(Recorded data)

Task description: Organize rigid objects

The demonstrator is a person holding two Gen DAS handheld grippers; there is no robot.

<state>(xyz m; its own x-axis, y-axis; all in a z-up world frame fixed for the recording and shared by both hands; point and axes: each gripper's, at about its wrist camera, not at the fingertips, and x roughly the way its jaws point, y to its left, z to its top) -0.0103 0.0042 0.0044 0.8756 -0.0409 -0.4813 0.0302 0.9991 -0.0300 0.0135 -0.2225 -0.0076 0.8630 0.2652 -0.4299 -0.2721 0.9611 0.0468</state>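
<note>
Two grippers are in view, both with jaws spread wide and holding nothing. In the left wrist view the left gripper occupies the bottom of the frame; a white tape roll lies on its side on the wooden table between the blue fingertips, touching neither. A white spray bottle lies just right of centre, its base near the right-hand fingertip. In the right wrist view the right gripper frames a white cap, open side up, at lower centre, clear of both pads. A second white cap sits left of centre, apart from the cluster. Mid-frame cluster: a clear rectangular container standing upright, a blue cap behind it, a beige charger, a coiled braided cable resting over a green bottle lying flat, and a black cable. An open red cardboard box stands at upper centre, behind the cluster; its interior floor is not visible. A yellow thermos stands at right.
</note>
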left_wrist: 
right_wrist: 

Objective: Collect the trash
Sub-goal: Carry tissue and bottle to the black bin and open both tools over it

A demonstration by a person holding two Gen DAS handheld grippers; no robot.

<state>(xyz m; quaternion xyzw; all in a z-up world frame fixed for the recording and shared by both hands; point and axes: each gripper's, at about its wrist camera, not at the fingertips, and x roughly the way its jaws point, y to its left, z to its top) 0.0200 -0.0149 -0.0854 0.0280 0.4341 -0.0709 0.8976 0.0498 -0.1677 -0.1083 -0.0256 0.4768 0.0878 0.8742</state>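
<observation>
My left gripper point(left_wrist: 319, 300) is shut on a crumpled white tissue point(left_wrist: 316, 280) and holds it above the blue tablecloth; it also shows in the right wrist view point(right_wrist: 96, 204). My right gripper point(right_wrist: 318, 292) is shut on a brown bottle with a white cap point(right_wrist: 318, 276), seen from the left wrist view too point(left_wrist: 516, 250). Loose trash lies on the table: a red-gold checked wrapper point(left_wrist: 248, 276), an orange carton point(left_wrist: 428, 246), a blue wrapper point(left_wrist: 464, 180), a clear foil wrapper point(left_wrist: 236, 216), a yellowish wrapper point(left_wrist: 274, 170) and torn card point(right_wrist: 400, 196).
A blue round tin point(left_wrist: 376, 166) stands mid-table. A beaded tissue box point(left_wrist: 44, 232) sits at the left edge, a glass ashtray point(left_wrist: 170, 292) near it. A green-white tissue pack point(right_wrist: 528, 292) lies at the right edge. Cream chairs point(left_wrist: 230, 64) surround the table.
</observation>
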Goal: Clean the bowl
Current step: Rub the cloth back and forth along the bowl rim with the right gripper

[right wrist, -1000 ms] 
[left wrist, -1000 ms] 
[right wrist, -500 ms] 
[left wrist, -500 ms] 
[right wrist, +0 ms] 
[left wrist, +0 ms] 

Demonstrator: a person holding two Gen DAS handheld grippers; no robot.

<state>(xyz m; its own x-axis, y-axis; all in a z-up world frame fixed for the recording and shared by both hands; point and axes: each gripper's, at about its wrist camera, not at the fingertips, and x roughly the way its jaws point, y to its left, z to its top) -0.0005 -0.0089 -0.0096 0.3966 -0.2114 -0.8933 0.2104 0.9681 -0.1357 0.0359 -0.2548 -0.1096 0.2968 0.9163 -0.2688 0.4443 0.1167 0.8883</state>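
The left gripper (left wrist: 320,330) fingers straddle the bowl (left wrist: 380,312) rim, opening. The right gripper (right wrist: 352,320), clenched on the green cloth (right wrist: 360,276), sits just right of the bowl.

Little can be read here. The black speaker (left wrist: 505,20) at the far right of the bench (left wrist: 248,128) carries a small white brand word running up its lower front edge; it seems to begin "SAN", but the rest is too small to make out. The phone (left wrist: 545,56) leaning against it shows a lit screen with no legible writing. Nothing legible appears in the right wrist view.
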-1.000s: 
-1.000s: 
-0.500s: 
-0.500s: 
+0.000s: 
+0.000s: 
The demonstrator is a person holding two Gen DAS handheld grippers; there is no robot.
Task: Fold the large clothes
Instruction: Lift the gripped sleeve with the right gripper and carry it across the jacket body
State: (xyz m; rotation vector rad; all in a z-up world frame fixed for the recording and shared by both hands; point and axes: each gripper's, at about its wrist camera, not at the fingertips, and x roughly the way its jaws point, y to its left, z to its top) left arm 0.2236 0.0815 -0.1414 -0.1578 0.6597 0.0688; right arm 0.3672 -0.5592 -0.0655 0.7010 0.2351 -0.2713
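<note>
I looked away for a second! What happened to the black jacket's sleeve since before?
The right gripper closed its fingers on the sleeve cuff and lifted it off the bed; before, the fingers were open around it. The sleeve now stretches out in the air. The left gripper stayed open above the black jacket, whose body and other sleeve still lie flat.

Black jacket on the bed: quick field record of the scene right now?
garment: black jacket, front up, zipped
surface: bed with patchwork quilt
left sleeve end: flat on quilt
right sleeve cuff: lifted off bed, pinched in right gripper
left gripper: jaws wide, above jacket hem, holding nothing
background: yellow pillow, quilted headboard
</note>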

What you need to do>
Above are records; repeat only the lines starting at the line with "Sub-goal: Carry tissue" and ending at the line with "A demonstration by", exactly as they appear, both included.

Exercise solution>
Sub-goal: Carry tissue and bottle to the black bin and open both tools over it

A demonstration by a person holding two Gen DAS handheld grippers; no robot.

The output has been given in full.